### Activity
Copy out the lines of the listing from the one containing "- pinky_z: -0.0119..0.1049" onward, through the last, without altering any.

### Data provided
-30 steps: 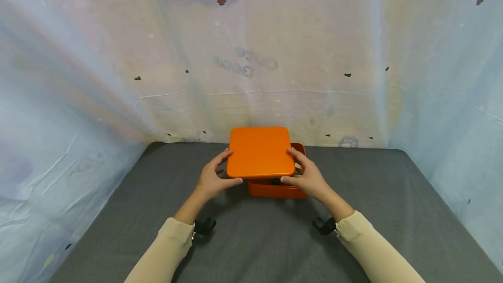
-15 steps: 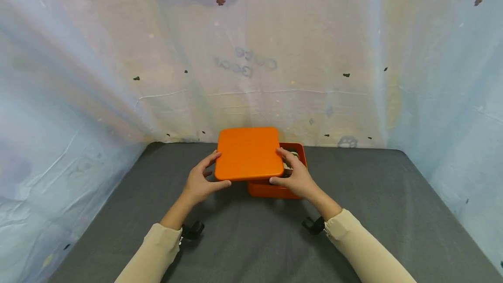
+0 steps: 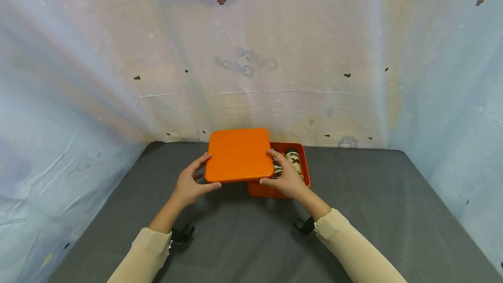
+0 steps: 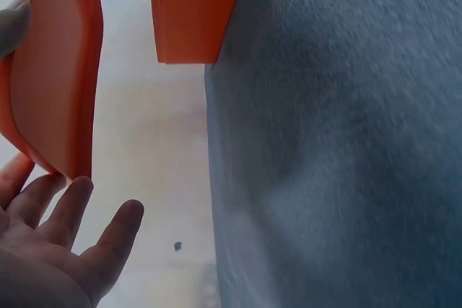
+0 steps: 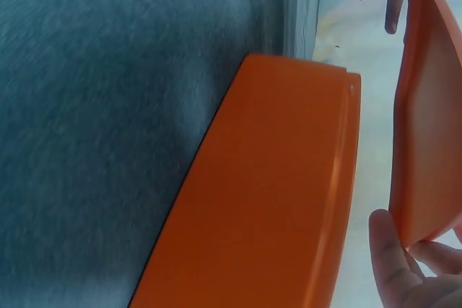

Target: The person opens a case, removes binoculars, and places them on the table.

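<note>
An orange lid (image 3: 239, 154) is held up level by both hands, above and left of the orange box (image 3: 267, 190) it partly hides. My left hand (image 3: 189, 185) grips the lid's left edge, thumb at the front corner and fingertips along the side. At the opposite edge, my right hand (image 3: 287, 177) holds the lid the same way. Inside the box lie camouflage-patterned cylinders with dark ends, one of them a camouflage cylinder (image 3: 293, 157) at the right; the lid and right hand cover the rest. In the right wrist view, the lid (image 5: 429, 120) is apart from the box (image 5: 253, 192).
A dark grey cloth-covered table (image 3: 251, 239) lies under the box. Behind it hangs a pale patterned curtain (image 3: 298, 56), which also runs along both sides. Black wrist mounts sit on both forearms.
Both hands have carried the lid leftward, off the box. More of the box's right side and the camouflage cylinders have come into view. The box stays in place.
</note>
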The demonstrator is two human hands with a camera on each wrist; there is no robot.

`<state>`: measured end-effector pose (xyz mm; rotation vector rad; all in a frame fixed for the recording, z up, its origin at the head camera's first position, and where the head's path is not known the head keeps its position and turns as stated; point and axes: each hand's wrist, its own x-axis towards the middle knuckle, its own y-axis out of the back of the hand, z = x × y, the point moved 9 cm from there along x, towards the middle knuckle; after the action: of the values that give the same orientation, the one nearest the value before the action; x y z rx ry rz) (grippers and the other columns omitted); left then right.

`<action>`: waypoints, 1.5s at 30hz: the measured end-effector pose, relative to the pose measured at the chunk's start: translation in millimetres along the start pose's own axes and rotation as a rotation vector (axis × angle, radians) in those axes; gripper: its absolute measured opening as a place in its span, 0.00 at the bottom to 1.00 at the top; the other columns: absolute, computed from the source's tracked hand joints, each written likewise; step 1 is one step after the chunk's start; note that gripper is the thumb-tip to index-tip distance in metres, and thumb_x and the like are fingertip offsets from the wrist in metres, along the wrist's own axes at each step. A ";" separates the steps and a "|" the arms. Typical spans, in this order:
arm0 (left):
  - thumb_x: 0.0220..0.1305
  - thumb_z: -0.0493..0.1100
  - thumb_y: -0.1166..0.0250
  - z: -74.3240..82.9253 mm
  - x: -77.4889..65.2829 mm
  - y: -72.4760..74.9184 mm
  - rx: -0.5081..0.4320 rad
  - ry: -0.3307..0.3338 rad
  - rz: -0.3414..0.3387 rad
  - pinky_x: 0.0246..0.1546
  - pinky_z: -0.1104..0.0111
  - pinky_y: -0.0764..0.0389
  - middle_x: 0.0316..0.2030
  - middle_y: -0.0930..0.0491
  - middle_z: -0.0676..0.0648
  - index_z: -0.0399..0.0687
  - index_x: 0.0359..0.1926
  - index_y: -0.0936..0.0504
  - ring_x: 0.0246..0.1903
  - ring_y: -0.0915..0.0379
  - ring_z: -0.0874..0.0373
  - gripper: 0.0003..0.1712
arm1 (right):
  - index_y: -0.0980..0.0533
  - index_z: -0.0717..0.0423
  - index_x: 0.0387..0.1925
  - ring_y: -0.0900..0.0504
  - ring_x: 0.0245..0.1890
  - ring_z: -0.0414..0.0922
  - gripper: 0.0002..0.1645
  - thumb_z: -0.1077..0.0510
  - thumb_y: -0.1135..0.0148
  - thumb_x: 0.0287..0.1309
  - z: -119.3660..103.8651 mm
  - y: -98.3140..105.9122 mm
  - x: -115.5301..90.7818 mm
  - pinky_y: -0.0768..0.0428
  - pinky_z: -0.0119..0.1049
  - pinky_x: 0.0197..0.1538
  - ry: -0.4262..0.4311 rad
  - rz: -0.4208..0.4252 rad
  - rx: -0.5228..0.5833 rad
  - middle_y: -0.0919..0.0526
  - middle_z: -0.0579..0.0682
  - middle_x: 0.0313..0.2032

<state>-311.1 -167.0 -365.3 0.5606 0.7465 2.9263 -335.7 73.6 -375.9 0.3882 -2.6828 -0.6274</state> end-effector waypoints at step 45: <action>0.41 0.46 0.29 -59.8 -24.5 63.0 0.103 0.030 -0.006 0.46 0.77 0.28 0.64 0.44 0.49 0.54 0.63 0.41 0.57 0.40 0.52 0.46 | 0.43 0.50 0.62 0.29 0.53 0.44 0.45 0.56 0.32 0.41 -19.8 -81.1 22.6 0.24 0.37 0.47 0.008 -0.118 0.031 0.37 0.46 0.61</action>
<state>-308.8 -253.2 -392.3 0.5229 0.9048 2.9097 -333.4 -11.5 -391.1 0.5591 -2.6799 -0.6166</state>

### Solution to this task
  - pinky_z: -0.0119..0.1049
  - pinky_x: 0.0197..0.1538
  - ry: -0.4262..0.4311 rad
  - rz: -0.4208..0.4252 rad
  - rx: -0.5228..0.5833 rad
  - middle_y: -0.0919..0.0526
  - middle_z: -0.0579..0.0682
  - middle_x: 0.0313..0.2032

<state>-311.1 -167.0 -365.3 0.5606 0.7465 2.9263 -335.7 73.6 -375.9 0.3882 -2.6828 -0.6274</state> end-effector waypoints at step 45: <action>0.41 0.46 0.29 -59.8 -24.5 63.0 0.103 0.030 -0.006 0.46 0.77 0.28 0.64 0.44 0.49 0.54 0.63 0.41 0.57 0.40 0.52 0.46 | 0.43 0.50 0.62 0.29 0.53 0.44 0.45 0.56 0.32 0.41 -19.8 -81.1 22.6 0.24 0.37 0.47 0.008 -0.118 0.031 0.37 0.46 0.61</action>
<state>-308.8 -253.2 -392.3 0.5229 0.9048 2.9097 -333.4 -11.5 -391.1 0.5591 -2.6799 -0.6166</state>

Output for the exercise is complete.